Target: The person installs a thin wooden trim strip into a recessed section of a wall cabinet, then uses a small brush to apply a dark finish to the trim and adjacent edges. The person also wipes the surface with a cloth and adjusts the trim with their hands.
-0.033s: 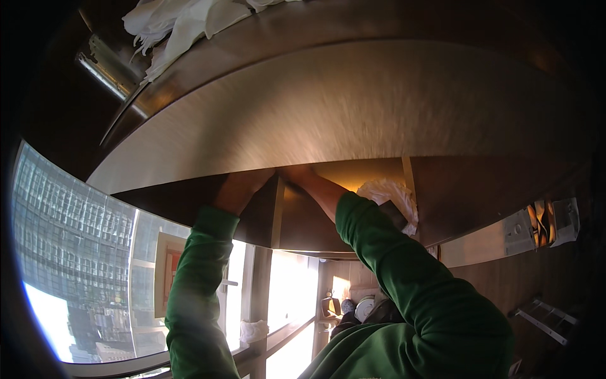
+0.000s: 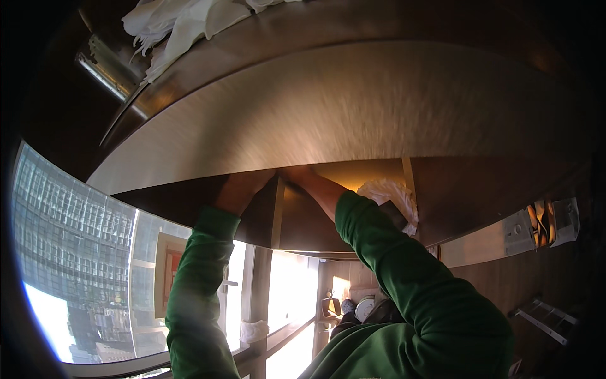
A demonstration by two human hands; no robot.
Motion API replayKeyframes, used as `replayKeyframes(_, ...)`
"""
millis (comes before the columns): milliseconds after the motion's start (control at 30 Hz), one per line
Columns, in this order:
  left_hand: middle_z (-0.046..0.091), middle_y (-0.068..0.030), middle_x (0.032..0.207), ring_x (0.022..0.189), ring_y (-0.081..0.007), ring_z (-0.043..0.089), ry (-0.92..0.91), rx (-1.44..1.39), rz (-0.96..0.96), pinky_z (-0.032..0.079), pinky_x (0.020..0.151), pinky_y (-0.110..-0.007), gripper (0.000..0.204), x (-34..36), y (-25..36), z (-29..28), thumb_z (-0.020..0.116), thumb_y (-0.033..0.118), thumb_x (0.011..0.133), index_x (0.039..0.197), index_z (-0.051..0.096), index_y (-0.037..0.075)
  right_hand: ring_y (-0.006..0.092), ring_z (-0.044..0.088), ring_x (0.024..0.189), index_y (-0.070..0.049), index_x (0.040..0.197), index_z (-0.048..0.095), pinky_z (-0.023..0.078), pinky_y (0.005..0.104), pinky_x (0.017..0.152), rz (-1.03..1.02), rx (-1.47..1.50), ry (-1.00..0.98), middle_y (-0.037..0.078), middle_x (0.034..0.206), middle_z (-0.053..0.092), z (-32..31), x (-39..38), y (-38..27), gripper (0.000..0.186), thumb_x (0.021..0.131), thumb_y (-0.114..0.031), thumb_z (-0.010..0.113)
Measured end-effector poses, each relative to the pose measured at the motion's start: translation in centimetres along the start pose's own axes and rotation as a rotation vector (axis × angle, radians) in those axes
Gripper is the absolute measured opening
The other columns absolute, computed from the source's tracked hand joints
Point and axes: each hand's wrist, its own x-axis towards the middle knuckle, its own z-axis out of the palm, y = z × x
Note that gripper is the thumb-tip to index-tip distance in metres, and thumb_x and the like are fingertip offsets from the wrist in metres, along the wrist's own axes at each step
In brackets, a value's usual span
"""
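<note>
My left hand (image 2: 248, 182) reaches up behind the lower edge of a broad brushed-metal panel (image 2: 303, 114), on the left of a narrow upright divider (image 2: 277, 211). On the divider's other side, close by, my right hand (image 2: 299, 175) also goes in behind the panel edge. The panel hides the fingers of both hands, so what they hold or touch does not show. Beside my right forearm, a crumpled white plastic bag (image 2: 392, 191) sits in the lit compartment, with a dark flat piece (image 2: 394, 215) against it.
White crumpled cloths or bags (image 2: 189, 22) lie above the panel at the upper left, near a shiny metal piece (image 2: 104, 71). A large window (image 2: 76, 246) fills the left side. Far below at the right, a ladder (image 2: 548, 317) lies on the wooden floor.
</note>
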Motion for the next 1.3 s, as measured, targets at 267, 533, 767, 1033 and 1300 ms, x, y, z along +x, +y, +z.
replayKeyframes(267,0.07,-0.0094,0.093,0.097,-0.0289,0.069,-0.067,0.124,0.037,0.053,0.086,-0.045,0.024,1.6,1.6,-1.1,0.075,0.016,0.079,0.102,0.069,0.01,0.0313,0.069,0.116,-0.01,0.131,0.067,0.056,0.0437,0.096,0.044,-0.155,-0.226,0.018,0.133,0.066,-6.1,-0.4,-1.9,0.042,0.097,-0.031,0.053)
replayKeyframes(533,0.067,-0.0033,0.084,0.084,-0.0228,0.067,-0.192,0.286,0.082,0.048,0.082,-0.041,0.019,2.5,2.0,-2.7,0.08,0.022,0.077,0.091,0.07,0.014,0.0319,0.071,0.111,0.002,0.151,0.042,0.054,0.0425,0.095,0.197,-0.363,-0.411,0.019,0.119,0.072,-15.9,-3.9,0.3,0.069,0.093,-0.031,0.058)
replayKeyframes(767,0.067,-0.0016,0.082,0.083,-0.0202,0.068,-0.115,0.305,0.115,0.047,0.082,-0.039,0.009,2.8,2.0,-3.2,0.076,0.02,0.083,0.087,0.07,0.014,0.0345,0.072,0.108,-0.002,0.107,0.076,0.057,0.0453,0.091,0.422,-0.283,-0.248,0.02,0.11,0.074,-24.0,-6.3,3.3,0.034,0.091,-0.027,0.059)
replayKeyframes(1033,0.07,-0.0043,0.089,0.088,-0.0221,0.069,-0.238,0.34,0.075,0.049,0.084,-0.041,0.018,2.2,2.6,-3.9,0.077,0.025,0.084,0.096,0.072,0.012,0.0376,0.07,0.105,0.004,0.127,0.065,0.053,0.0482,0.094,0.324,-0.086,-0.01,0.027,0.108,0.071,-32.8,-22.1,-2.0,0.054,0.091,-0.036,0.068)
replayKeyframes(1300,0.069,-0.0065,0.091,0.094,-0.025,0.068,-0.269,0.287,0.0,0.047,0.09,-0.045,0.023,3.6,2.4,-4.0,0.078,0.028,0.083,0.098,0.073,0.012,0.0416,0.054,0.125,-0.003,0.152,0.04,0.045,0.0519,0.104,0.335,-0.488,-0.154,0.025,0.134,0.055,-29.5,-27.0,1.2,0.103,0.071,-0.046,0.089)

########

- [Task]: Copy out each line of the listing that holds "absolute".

- [Response to this task]:
Gripper is the absolute measured opening
The other columns absolute, computed from the source's tracked hand joints

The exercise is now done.